▶ **Problem requirements**
Number of lines below with "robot": work it out and reply with that number only.

(Stored data entries)
---------------

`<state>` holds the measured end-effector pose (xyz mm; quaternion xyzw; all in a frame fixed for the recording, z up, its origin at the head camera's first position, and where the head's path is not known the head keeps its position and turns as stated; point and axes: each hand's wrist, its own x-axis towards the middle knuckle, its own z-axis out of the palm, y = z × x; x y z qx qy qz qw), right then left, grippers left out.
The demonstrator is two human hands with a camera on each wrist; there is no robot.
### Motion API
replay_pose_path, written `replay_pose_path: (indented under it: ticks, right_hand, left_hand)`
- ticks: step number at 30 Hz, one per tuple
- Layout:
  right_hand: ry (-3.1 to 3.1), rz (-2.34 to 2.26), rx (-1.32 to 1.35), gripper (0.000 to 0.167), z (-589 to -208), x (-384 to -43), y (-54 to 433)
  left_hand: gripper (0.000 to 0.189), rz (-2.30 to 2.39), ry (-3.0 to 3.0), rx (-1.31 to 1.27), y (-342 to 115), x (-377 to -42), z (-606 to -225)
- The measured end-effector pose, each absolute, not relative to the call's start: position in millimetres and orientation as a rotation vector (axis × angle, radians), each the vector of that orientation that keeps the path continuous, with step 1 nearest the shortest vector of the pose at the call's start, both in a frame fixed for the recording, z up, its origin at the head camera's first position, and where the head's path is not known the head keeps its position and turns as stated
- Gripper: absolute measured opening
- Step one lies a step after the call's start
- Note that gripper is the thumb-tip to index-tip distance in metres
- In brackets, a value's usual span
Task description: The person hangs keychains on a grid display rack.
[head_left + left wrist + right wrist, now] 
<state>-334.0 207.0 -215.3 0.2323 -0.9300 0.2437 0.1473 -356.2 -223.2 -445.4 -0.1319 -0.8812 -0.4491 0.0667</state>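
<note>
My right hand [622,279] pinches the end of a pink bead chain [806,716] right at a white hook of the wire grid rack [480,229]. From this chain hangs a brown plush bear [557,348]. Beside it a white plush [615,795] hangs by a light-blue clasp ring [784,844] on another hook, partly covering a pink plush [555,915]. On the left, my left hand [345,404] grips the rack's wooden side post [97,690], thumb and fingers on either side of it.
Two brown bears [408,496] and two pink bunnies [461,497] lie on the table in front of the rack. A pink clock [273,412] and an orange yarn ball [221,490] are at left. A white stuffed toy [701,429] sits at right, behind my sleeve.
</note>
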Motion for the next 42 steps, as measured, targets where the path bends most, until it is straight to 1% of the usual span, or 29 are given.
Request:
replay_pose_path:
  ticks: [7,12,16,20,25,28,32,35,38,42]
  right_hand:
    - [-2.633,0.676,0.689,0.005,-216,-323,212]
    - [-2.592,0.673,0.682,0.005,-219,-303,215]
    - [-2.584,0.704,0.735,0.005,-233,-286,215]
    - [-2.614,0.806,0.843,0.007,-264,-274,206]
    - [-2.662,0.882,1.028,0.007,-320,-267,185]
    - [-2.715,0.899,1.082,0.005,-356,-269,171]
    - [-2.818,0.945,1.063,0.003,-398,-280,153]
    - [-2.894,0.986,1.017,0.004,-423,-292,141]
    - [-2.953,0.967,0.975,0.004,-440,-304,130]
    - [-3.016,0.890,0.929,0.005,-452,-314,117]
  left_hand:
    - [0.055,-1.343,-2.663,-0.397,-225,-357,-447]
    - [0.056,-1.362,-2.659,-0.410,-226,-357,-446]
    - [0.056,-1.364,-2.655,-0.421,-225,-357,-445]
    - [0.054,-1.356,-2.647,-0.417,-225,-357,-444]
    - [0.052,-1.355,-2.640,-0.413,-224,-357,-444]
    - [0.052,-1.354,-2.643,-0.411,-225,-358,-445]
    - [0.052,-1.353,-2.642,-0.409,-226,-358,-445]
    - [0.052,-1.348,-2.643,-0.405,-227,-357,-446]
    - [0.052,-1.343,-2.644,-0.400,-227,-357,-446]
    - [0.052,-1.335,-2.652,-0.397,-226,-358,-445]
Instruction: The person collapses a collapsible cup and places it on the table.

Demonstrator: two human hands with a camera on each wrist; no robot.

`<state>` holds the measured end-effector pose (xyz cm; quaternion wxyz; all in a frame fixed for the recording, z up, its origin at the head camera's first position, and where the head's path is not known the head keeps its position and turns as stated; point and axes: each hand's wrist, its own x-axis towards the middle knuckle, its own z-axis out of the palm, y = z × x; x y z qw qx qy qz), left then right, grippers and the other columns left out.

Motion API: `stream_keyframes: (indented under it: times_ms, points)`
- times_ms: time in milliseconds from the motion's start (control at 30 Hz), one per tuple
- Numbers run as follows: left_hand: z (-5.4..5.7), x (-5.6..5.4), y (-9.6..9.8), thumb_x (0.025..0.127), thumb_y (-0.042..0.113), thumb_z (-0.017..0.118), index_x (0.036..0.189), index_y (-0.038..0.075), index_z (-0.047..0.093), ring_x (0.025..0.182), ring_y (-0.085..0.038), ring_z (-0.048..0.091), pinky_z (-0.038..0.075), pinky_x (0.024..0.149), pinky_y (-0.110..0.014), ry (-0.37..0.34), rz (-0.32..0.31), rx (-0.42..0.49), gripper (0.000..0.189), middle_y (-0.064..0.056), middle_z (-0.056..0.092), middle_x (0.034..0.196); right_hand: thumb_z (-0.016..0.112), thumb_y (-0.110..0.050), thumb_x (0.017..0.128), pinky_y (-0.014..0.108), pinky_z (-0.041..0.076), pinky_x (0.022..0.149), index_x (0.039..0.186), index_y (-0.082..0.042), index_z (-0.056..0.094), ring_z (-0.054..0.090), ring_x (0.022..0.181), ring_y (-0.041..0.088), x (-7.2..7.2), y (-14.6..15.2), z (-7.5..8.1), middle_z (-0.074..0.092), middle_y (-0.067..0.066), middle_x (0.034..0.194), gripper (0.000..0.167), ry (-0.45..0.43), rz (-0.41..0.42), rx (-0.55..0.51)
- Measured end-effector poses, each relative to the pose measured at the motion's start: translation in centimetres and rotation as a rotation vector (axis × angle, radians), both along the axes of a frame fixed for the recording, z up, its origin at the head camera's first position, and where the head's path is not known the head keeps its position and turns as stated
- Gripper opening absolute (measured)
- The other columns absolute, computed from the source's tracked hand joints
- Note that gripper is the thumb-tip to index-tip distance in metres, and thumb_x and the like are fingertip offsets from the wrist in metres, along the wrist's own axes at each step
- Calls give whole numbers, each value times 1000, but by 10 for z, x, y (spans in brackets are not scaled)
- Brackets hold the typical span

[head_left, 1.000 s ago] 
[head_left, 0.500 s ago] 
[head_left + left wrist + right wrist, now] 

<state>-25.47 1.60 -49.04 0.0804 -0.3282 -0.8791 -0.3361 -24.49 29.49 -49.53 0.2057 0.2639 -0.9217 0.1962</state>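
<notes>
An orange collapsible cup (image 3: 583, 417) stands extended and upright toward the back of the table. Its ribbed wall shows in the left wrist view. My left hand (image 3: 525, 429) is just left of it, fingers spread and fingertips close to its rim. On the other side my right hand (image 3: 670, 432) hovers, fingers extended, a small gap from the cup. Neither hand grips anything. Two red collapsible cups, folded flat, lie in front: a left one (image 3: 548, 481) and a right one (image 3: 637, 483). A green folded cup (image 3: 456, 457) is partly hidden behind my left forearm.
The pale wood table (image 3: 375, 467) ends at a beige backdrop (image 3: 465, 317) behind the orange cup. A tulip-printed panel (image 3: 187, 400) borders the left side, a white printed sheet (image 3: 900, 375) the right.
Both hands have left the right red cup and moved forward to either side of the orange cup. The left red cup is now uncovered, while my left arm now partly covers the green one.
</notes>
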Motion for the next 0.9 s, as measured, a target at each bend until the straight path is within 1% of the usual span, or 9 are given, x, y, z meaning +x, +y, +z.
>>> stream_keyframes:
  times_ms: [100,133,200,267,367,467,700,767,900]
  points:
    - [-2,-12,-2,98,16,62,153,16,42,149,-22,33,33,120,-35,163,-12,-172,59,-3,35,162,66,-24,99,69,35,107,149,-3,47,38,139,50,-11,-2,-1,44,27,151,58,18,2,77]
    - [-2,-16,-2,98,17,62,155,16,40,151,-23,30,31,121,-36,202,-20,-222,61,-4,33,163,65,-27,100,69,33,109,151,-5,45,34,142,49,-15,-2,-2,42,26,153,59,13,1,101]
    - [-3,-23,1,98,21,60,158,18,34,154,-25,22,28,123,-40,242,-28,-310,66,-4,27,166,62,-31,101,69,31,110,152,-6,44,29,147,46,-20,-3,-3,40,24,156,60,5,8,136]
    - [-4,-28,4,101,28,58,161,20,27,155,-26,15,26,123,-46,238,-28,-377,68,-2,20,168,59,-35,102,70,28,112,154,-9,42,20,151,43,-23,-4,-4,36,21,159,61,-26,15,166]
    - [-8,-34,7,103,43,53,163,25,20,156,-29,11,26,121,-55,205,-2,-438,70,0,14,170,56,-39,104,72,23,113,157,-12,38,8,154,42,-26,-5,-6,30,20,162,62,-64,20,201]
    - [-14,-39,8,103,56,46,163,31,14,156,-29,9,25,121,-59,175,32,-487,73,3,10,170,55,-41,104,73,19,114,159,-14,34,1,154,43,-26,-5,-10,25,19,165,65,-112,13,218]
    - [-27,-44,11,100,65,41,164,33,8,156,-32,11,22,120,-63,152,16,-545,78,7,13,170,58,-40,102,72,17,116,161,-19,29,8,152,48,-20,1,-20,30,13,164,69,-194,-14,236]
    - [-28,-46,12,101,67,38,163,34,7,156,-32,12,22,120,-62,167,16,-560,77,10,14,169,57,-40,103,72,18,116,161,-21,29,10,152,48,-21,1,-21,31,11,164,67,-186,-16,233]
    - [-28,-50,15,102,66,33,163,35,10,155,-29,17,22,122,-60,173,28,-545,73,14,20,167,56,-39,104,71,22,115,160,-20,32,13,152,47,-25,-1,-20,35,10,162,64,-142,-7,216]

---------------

▶ **Written answer**
2